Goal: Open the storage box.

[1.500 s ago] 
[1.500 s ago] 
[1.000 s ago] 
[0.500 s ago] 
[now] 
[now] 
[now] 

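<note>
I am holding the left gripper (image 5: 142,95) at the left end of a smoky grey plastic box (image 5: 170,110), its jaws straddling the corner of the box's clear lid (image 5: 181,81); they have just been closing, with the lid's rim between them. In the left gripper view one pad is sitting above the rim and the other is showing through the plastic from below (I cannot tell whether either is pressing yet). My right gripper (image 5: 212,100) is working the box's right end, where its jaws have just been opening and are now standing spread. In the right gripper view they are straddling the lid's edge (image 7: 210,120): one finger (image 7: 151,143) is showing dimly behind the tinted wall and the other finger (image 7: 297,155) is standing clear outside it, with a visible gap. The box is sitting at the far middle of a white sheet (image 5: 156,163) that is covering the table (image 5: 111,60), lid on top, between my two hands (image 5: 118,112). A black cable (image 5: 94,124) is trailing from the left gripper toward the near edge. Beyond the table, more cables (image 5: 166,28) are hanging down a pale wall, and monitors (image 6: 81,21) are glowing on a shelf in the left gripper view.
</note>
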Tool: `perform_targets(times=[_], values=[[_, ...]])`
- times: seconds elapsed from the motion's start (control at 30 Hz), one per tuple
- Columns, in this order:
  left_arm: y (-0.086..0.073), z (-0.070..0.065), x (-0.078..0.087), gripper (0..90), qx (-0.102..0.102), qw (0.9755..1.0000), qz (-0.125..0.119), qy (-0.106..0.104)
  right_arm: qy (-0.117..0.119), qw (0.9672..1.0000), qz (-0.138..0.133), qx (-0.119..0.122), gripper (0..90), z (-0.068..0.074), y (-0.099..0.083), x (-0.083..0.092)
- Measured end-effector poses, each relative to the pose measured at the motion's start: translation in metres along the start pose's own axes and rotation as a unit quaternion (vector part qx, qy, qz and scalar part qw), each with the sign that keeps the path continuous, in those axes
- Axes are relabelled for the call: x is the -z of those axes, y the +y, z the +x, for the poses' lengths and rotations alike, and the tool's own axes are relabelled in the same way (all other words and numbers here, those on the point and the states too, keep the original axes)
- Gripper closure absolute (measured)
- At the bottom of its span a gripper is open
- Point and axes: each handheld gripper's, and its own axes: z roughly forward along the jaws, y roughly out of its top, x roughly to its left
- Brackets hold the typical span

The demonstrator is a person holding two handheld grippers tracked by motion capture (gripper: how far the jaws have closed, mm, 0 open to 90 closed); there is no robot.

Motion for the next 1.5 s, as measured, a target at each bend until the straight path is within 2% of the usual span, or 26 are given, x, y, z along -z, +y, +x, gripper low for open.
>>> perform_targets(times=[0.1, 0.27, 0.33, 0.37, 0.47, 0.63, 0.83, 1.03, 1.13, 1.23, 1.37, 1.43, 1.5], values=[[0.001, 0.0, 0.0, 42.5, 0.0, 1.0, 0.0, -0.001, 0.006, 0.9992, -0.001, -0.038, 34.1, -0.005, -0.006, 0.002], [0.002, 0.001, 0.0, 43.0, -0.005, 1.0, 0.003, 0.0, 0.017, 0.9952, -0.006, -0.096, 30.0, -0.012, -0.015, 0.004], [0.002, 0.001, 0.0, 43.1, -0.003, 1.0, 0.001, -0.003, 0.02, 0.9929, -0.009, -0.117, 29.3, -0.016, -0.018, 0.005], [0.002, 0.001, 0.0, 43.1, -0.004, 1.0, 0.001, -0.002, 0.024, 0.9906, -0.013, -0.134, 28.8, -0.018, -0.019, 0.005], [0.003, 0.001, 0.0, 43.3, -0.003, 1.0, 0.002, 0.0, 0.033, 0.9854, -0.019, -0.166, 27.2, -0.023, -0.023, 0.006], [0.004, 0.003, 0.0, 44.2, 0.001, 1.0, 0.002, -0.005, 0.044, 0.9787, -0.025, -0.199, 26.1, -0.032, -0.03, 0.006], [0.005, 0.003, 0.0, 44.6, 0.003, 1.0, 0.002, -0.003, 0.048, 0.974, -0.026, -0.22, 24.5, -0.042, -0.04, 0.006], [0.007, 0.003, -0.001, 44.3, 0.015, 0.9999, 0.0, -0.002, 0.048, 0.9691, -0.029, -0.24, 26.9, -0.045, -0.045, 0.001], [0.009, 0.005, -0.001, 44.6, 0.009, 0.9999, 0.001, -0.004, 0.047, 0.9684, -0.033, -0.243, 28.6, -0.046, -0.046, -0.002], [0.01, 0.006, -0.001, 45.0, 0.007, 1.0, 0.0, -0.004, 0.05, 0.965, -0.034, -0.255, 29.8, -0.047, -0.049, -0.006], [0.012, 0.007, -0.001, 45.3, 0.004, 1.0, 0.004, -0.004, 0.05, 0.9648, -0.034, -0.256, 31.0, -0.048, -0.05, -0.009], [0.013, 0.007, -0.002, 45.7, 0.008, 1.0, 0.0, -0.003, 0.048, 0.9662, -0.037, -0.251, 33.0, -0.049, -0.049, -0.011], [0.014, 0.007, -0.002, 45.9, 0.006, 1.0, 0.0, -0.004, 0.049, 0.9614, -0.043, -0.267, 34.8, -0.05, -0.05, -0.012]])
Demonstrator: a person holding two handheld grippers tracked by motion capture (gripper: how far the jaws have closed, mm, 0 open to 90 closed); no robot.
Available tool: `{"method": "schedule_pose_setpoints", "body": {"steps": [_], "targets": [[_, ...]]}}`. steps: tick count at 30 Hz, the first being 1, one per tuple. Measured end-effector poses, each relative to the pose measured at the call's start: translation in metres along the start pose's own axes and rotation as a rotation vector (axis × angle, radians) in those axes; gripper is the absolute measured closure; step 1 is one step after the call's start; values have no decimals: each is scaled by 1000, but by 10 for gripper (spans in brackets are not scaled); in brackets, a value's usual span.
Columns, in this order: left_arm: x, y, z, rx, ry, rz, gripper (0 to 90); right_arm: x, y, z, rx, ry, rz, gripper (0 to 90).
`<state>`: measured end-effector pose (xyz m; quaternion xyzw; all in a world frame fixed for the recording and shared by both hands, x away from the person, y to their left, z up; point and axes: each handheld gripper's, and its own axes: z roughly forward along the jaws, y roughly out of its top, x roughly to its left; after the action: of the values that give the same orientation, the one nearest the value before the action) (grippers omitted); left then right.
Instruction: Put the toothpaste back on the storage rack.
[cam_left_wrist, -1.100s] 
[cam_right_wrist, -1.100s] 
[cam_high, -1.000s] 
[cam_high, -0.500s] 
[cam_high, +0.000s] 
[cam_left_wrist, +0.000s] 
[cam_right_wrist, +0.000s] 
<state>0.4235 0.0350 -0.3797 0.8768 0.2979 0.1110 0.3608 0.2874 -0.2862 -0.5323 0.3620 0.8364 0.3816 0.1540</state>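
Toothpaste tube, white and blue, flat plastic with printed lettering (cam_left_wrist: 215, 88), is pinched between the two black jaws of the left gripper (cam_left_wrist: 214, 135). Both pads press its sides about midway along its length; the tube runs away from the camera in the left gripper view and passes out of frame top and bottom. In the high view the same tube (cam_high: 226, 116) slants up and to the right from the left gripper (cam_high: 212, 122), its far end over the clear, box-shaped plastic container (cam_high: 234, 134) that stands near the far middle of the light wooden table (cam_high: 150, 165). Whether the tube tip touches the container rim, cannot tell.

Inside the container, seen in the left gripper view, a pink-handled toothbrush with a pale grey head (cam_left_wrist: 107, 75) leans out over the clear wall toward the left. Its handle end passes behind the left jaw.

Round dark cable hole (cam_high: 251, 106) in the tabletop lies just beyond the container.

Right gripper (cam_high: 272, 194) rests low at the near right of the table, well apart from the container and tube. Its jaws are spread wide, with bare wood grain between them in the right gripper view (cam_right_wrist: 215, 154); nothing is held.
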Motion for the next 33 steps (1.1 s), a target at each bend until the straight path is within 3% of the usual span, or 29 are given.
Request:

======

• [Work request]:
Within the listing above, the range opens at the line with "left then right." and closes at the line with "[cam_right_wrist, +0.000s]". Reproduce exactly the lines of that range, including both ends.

• [Solution to this task]:
`<state>`: measured end-effector pose (xyz m; quaternion xyzw; all in a world frame fixed for the recording and shared by both hands, x away from the person, y to their left, z up; point and axes: each handheld gripper's, and its own axes: z roughly forward along the jaws, y roughly out of its top, x roughly to its left; after the action: of the values that give the same orientation, the one nearest the value before the action) (grippers omitted); left then right.
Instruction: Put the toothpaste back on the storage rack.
[cam_left_wrist, -1.100s] 
[cam_right_wrist, -1.100s] 
[cam_high, -1.000s] 
[cam_high, -0.500s] 
[cam_high, +0.000s] 
[cam_left_wrist, +0.000s] 
[cam_right_wrist, +0.000s] 

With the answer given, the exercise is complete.